Is she moving her extremities fine?

Yes, as far as I knew they were fine.  She was all crunched over and kind of on one side and I just figured it was probably from the whiplash sensation, she was probably really sore.  She was hooked up to, I don’t know what I said, 8 or 12 IVs and she had machines everywhere and they started unhooking one by one by one and took the femoral line out.  That was a good sign when I started seeing all those unhooked.

Femoral line meaning in the leg? 

Right.

Did she have a feeding tube in the stomach while in the hospital for severe brain injury?

It was nasal.  Nasal tube.

Was she getting any nutrition to speak of?

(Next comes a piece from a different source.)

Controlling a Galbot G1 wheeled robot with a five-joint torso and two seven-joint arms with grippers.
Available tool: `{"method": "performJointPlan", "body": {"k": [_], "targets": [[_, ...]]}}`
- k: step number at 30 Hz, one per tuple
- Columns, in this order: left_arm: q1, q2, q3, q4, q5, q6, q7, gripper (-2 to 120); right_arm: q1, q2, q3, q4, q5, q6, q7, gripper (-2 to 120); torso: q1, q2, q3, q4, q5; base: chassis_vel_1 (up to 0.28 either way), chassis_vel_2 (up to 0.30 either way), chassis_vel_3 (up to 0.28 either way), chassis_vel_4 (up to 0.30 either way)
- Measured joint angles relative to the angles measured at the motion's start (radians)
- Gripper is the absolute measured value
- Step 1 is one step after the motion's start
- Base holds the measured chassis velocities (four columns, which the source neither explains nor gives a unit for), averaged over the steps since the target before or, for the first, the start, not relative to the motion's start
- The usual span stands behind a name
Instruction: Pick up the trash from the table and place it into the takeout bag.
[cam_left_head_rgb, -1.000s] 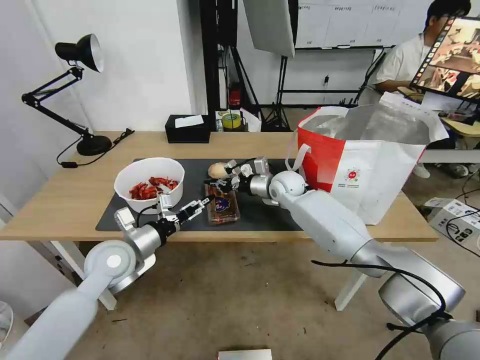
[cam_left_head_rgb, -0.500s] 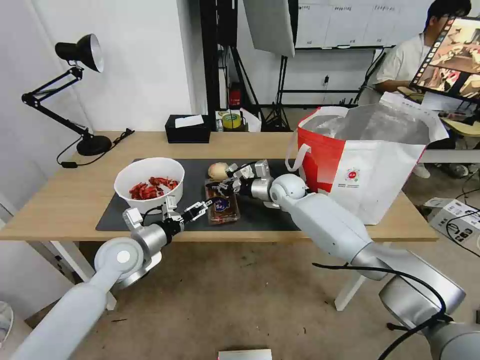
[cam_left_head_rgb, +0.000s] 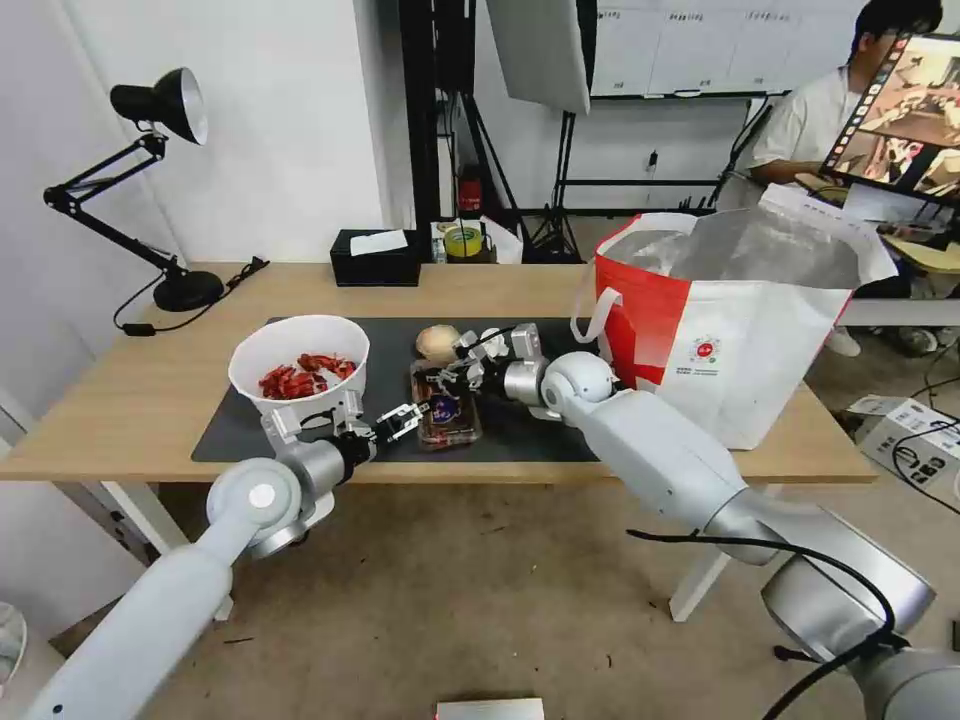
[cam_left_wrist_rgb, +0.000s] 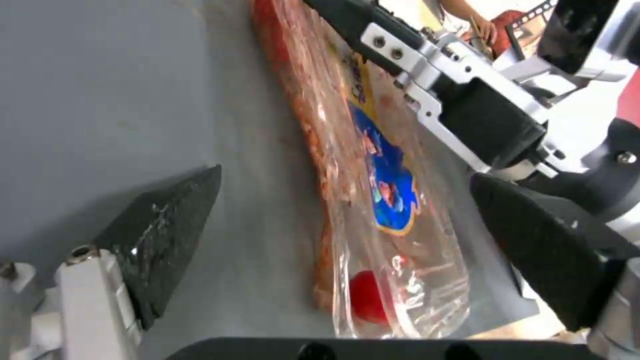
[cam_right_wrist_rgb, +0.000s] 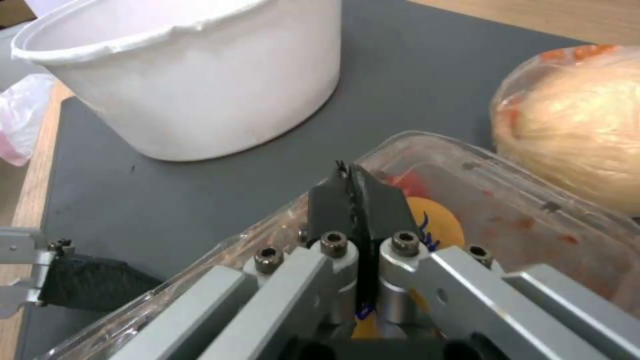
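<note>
Right claw (cam_right_wrist_rgb: 357, 187), fingers pressed together, seemingly touches the clear tray (cam_right_wrist_rgb: 533, 210) beside white bowl (cam_right_wrist_rgb: 193, 75)

A clear hinged tray (cam_left_head_rgb: 444, 410) of red and beige scraps, with a blue-and-yellow label, lies flat on the dark grey mat (cam_left_head_rgb: 540, 425) near the desk's (cam_left_head_rgb: 130, 400) front edge. At its 12 o'clock sits a round beige lump (cam_left_head_rgb: 436, 343), just beside it. At its 9 o'clock stands a white bowl (cam_left_head_rgb: 298, 370) holding red shells — upright, apart from the tray. At 3 o'clock the red-and-white takeout bag (cam_left_head_rgb: 730, 320) stands open, foil lining showing, white handle loop hanging toward the mat.
</note>
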Motion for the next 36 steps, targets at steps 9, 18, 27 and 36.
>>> {"method": "performJointPlan", "body": {"k": [9, 18, 27, 36], "targets": [[-0.030, -0.017, 0.029, 0.013, -0.012, 0.012, -0.020, 99, -0.005, -0.001, 0.010, 0.006, 0.000, 0.000, 0.000, 0, 0.000, 0.000, 0.000, 0.0001, 0.0000, 0.000, 0.000, 0.000, 0.000], [-0.032, -0.023, 0.035, 0.018, -0.012, 0.016, -0.019, 67, -0.008, -0.002, 0.012, 0.009, 0.000, 0.000, 0.001, 0, 0.000, 0.000, 0.000, 0.0000, -0.0002, 0.000, 0.000, 0.000, 0.000], [-0.034, -0.025, 0.042, 0.018, -0.010, 0.014, -0.018, 33, -0.007, -0.003, 0.014, 0.009, 0.001, 0.000, 0.001, 0, 0.000, 0.000, 0.000, 0.0000, -0.0001, 0.000, 0.000, 0.000, 0.000], [-0.033, -0.023, 0.042, 0.026, -0.002, 0.010, -0.015, 3, -0.011, -0.007, 0.029, 0.007, 0.002, 0.001, -0.004, 0, 0.000, 0.000, 0.000, 0.0000, -0.0001, 0.000, 0.000, 0.000, 0.000]]}}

Well, what they were afraid of was that if they would have left her on for two weeks –  I guess there’s a measurement of time that the feeding tube is insignificant, that they would have to do something different, probably a direct stomach line then.  But we just started introducing her to things a little bit by little bit, you know different foods and they decided to pull the line and, uh, they tried simple things like applesauce.

When did the swelling in the eyes go down enough so that you can begin, she can begin to see?

Whew, that was about three weeks and they actually sewed the eye shut.  Just the left.

At what point did they do that?

It was the first weekend that, my son had come down.  He hadn’t seen her.  And unfortunately it’s just like this red piece of rubber with, to pad the eyelid where the suture came through and of course it looked very scary to him and he hadn’t seen her and he knew what was going on but obviously you can never prepare yourself so it was quite frightening for him.

She looking relatively good at this point as far as what she looked like right after the accident in the hospital for severe brain injury?

Oh yes.  You know, the swelling was going down, the neck was coming back into shape, the ears were fine, you know, they weren’t puffy.  Her balance was a little questionable yet but she got up and went to the door to answer the door when they came to wish her a happy birthday in hospital.

So how long after her accident?

Two weeks.

 

And so she answers the door even though she can’t see?

Out of that eye, yeah, the other right eye’s open.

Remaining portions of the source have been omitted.